Gürleyik çayı üzerinde bulunan Gürleyik Çağlayanı. Çayın gürlemesinden, su sesinden dolayı bu ismi almıştır. Orman kesimi, dolayısıyla oluştuğu düşünülen bu çay; hidroelektrik santral olmasın diye direnen köylülerin bu alanı sit alana çevirmeyi başarması ile sonuçlanmıştır.
Onlarca irili ufaklı şelalerin bir arada olduğu bu gürleyik Şelalesi; Yaz aylarında sıcaktan bunalanın kaçış yeri. Burada çadır kurmanız, Trekking yapmanız, kanyoning yapmanız, Piknik masasından ayağınızı suya uzatmanız, dışardan getirdiğiniz yemekleri burda yemeniz mümkün. Ancak kalabalıktan sıkılmanızda mümkün. Ankaraya uzaklığı yaklaşık olarak 150 km.
Ankara’dan önce Ayaş’a sonra Beypazarı’na doğru yola çıkmalısınız. Sonra sırayla Nallıhan Kuş Cenneti, Taptuk Emre türbesini geçtikten sonra Sarıyar barajı levhasından Gürleyik Köyüne ulaşırsınız. Yolun Nallıhan ayrımından sonra dar olduğunu hatırlatmak isterim. Gürleyik köyünde araç park sorunu çok büyük bir sorun. Bazıları gece 04:00 de park etmeye başlıyor. Olay sadece 600m yokuş yukarı yürümemek için. Gürleyik köyü otaparkında şu an park ücreti 7,5 TL. İnsanlar araçlarındaki eşyayı oraya götürmek istediğinden, ortam sıkıntılı bir hal alıyor. Suyun başına gitmek için; Otopark sonrası sağa dönüp 800m araçla gittikten sonra 2 km yürümeniz gerekli.
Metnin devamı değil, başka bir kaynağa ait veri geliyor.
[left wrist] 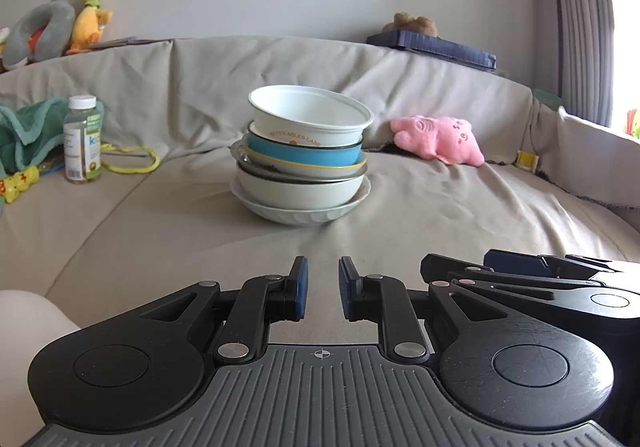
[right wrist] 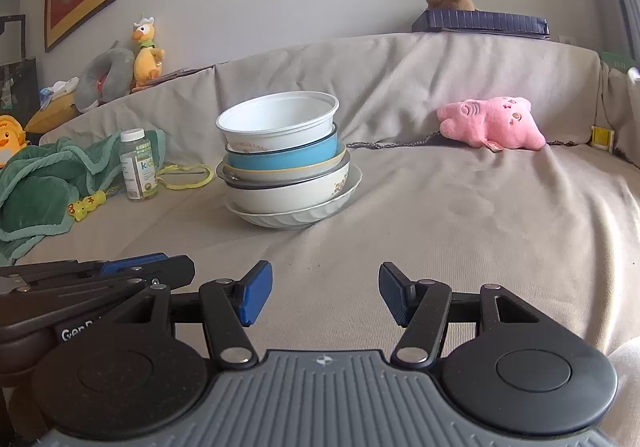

Gürleyik Şelalesi sonrası; Sorkun köyünde çömlek, güveçlik ürünleri bulmanızı, Mihallıççığın İngiliz kraliçesine gönderdiği kirazı tatmanızı, Yunus Emre türbesine uğramanızı, Yunus Emre tren garında fotoğraf çekmenizi, sonrada Sivrihisar ayırımından Ankara’ya dönmenizi tavsiye ederim. Mihallıççık Kirazını iç piyasa yerine, %80 ni İngiltere’ye gönderiliyor.
Bu Çayda mayo sistemi biraz komik, Genelde iç çamaşırı yeterli.
Nallıhan Kuş Cenneti.
Erkanların Gürleyik Şelalesi gezisi bu kadar. Daha detay istiyorsanız, bence kendiniz gelin gezin. Seveceksiniz.